* _Exercise_:
What lines in the records below mention "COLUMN"? List them all.

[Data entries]
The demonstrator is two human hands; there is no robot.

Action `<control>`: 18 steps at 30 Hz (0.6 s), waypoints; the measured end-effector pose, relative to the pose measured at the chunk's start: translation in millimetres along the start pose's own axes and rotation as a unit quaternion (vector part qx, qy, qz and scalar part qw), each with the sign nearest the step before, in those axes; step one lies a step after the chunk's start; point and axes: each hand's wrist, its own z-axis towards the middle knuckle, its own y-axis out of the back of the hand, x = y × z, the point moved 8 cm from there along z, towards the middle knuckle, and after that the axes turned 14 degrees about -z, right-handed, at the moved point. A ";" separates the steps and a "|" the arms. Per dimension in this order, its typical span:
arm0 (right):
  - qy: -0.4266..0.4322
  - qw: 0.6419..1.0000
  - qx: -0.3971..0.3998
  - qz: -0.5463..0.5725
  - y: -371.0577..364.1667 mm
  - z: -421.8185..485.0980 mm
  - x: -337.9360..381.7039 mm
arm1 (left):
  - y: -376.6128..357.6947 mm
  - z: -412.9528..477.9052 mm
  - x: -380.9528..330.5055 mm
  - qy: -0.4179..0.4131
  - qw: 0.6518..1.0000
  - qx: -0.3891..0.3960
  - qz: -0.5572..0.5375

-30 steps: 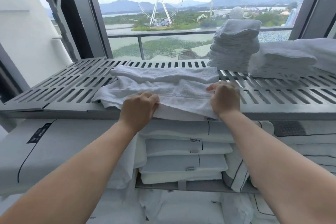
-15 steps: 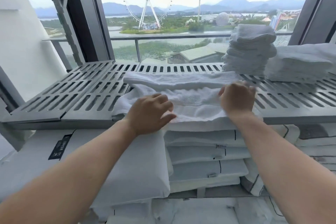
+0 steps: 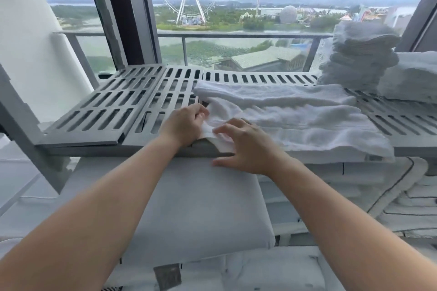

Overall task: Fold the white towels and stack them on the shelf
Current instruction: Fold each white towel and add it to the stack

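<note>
A long white towel [image 3: 295, 118], folded lengthwise, lies across the grey slotted shelf [image 3: 113, 106]. My left hand [image 3: 184, 123] grips the towel's left end, fingers curled round the cloth. My right hand [image 3: 246, 146] hovers with spread fingers over the same left end, at the shelf's front edge; its fingertips touch the cloth. A tall stack of folded white towels [image 3: 361, 59] stands at the back right of the shelf, with a lower, wider pile of folded towels [image 3: 411, 75] beside it.
Below the shelf sit white pillows [image 3: 201, 203] and folded linen with black trim [image 3: 402, 196]. Another slotted shelf runs overhead. Behind the shelf is a window with a railing. The left half of the shelf is bare grating.
Both hands have moved left along the towel to its left end. The left hand now grips that end; the right hand let go of the middle and opened over the left end.
</note>
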 end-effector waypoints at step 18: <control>-0.113 0.973 -0.117 0.163 24.1 -39.2 1.6 | 13.8 -64.4 -22.5 0.194 0.861 -0.091 -0.461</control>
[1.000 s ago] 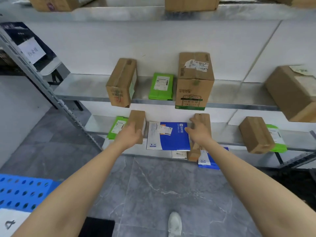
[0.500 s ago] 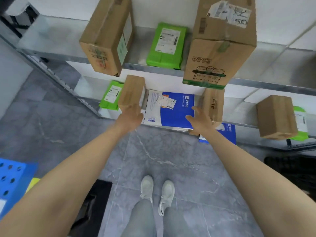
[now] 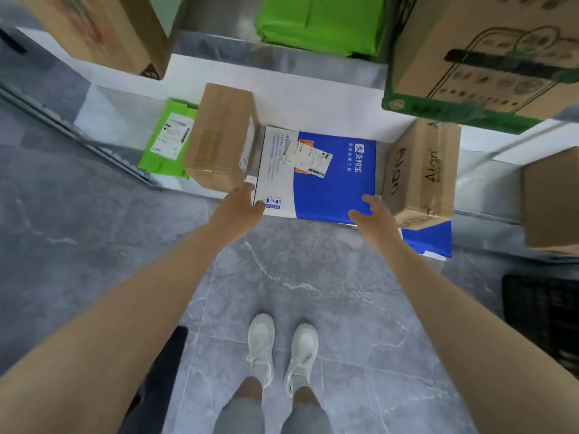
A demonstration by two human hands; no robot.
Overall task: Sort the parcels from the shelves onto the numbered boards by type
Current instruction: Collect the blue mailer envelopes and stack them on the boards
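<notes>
A flat blue-and-white parcel [image 3: 326, 180] lies on the lower shelf between two small cardboard boxes. My left hand [image 3: 241, 205] is at its front left corner, fingers touching the edge. My right hand [image 3: 372, 214] is at its front right corner, fingers spread and relaxed. The left brown box [image 3: 216, 136] stands just above my left hand. The right brown box [image 3: 423, 173], printed "Align", stands beside my right hand. Neither hand grips anything.
A green mailer [image 3: 169, 139] lies left of the left box. Another blue envelope [image 3: 429, 239] pokes out under the Align box. The upper shelf holds a green bag [image 3: 319, 23] and big cartons [image 3: 488, 54]. A box [image 3: 551, 202] sits far right; a black crate [image 3: 542, 311] stands on the floor.
Both hands left the two small boxes and came down to the front corners of the blue-and-white parcel. The camera moved closer and tilted down.
</notes>
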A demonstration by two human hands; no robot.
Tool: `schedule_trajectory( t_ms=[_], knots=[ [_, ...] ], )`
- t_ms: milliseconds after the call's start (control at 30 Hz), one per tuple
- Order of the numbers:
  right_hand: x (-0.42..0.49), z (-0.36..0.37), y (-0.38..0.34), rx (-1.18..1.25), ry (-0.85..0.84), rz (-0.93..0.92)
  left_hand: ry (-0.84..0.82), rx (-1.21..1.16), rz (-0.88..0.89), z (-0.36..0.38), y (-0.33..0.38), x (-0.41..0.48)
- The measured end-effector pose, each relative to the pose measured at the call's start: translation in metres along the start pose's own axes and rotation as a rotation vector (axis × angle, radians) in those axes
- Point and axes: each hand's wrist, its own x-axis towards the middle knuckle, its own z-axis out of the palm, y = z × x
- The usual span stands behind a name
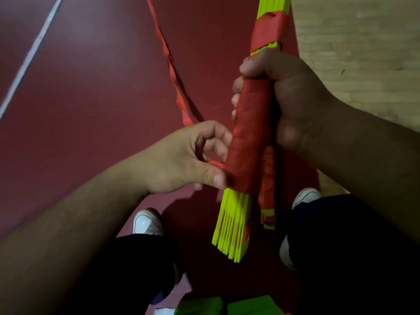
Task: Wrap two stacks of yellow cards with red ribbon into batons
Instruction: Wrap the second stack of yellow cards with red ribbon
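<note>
A long stack of yellow cards (231,226) stands nearly upright in front of me, its middle bound in red ribbon (250,133). My right hand (284,98) grips the wrapped part from the right. My left hand (193,155) pinches the ribbon at the wrap's lower edge, thumb pressed on it. The loose ribbon tail (172,71) runs up and away to the far left. A second, thinner stack (268,196) with red wrap sits behind the first, partly hidden. Higher up, another red band (269,30) circles the yellow cards.
The floor is dark red (91,87) with a white line (29,55) at the left and pale wood (363,53) at the right. My white shoes (147,223) and dark trousers show below. Green objects (227,305) lie at the bottom edge.
</note>
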Motion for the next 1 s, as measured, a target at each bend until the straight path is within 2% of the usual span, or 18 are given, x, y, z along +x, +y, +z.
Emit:
schedule_trajectory(
  t_ms=[167, 267, 333, 400, 500, 600, 733, 867, 1000],
  knots=[
    [-0.003, 0.002, 0.0, 0.041, -0.087, 0.024, -0.213, 0.068, 0.015, 0.006, 0.011, 0.001],
    [-0.006, 0.006, 0.0, 0.06, -0.13, 0.036, -0.247, 0.047, -0.013, 0.009, 0.012, 0.0],
    [-0.007, 0.007, 0.0, 0.05, -0.124, 0.037, -0.182, 0.06, -0.005, 0.012, 0.011, 0.0],
    [-0.004, 0.007, 0.0, -0.004, -0.048, 0.024, -0.075, 0.111, -0.009, 0.013, 0.009, 0.001],
    [0.003, 0.005, 0.006, -0.194, 0.125, -0.032, 0.098, 0.279, -0.038, 0.017, 0.005, 0.002],
    [0.008, 0.002, 0.013, -0.287, 0.204, -0.068, 0.196, 0.481, -0.047, 0.023, -0.001, 0.005],
    [0.007, 0.001, 0.007, -0.166, 0.201, -0.054, 0.081, 0.196, -0.053, 0.017, -0.005, 0.002],
    [0.003, 0.002, -0.001, -0.028, 0.089, -0.047, -0.084, 0.149, -0.066, 0.009, -0.001, 0.0],
    [-0.003, 0.004, -0.006, 0.03, -0.021, -0.035, -0.159, 0.063, -0.012, 0.008, 0.0, -0.001]
  ],
)
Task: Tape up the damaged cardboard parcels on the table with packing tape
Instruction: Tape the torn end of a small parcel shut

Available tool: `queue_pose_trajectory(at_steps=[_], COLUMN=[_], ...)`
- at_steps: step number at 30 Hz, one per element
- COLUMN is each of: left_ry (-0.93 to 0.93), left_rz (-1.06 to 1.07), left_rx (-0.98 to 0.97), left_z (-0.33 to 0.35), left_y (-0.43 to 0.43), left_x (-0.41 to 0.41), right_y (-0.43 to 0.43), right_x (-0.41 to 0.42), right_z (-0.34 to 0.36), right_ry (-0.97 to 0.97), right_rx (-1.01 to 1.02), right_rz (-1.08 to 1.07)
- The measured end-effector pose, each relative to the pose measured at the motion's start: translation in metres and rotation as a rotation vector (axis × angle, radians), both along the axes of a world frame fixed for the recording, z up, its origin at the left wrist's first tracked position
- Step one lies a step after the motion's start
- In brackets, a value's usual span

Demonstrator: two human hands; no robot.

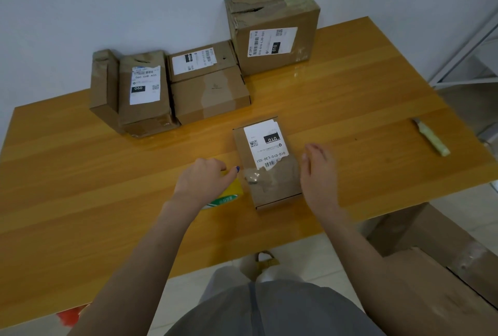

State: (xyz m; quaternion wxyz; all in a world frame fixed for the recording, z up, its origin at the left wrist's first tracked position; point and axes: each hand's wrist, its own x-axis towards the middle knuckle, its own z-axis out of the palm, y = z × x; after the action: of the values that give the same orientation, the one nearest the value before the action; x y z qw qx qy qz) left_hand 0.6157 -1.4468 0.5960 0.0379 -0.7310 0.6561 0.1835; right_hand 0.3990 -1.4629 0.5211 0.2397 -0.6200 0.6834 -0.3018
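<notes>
While the left hand (200, 179) gripped a yellow tape roll (230, 194) with fingers curled over its top, the small parcel (266, 163) lay flat on the wooden table (107, 187) between both hands. The roll sat on the table just left of the parcel's near left corner, touching or almost touching it; can't tell which. The thumb, with its blue nail, pointed at the parcel's left edge.

The right hand (318, 171) was loose and held nothing, fingers roughly straight, palm facing the parcel's right side. It was motion-blurred, so contact with the box can't be confirmed.

The parcel's white label (266, 144) faced up, printed 010-010-L30-551, with its near edge torn ragged. A glossy patch (252, 176), likely clear tape, covered the torn near left part of the top.

Other parcels stood along the far edge by the wall, well apart from the hands: a tall box (272, 31) with a ripped top at the right, two flat boxes (210, 93) stacked in the middle, and two upright boxes (144, 87) on the left, one labelled 060.

A pale-handled knife (431, 136) lay near the table's right edge, well away from the right hand. On the floor, right of the table, sat a big cardboard box (431, 268). A white metal frame (471, 61) stood at the far right.
</notes>
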Motion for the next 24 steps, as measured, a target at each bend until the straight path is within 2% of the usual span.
queue_pose_trajectory(at_steps=[5,7,11,18,24], left_ry=[0.028,0.091,0.145,0.066,0.064], left_rz=[0.015,0.032,0.015,0.029,0.048], left_rx=[-0.028,-0.049,-0.078,-0.001,0.022], left_z=[0.009,0.015,0.026,0.02,0.014], left_y=[-0.005,-0.006,-0.01,-0.003,0.011], left_x=[0.001,0.003,0.004,0.012,0.012], right_y=[0.039,0.042,0.038,0.024,0.029], right_x=[0.015,0.018,0.02,0.013,0.017], right_z=[-0.011,-0.015,-0.015,-0.013,-0.005], right_ry=[0.228,0.212,0.209,0.337,0.473], right_rx=[0.222,0.274,0.264,0.153,0.266], right_rz=[0.266,0.282,0.276,0.363,0.52])
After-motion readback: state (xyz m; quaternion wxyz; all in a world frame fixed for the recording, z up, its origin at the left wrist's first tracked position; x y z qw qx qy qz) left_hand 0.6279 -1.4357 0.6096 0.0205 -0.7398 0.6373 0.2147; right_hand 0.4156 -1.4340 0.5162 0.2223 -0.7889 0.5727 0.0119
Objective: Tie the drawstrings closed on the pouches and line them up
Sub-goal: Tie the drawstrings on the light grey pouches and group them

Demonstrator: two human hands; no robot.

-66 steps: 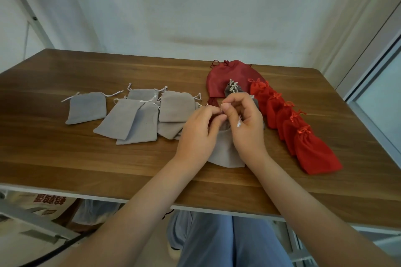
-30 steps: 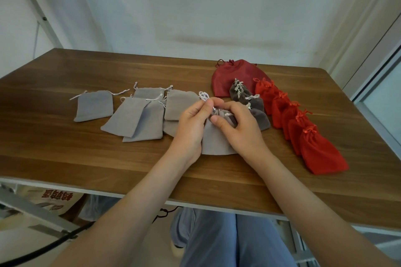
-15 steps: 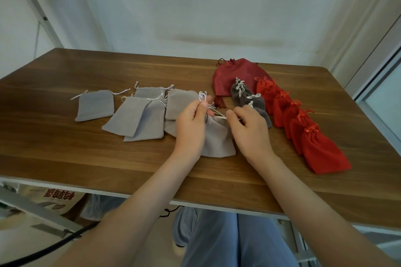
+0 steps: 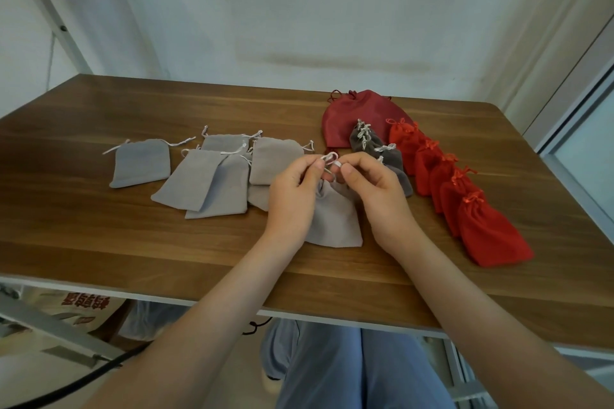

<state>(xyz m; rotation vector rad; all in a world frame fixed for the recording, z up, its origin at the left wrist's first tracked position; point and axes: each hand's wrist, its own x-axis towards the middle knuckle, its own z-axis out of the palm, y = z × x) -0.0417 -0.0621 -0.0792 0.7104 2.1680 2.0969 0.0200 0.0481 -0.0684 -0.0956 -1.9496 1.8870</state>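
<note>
Bare table (image 4: 99, 242) lies open front-left; loose grey pouches (image 4: 206, 183) crowd the left; red pouches (image 4: 465, 202) line the right.

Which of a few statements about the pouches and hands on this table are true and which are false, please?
1. The left hand and right hand both pinch the white drawstring of a grey pouch. True.
2. The red pouches lie scattered on the left. False: they overlap in a row on the right.
3. The flat grey pouches on the left have loose strings. True.
4. The large dark red pouch lies nearest the person. False: it lies at the far end.
</note>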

* _Task solution_:
Available tool: `queue_pose_trajectory(at_steps=[_], COLUMN=[_], ...)`
- COLUMN is each of: left_ry (-0.93 to 0.93), left_rz (-1.06 to 1.07), left_rx (-0.98 to 0.97), left_z (-0.33 to 0.35), left_y (-0.43 to 0.43), left_x (-0.41 to 0.41), right_y (-0.43 to 0.43), right_x (-0.41 to 0.42), right_z (-0.34 to 0.36), right_ry (-0.97 to 0.97), right_rx (-1.01 to 1.02), right_rz (-1.08 to 1.07)

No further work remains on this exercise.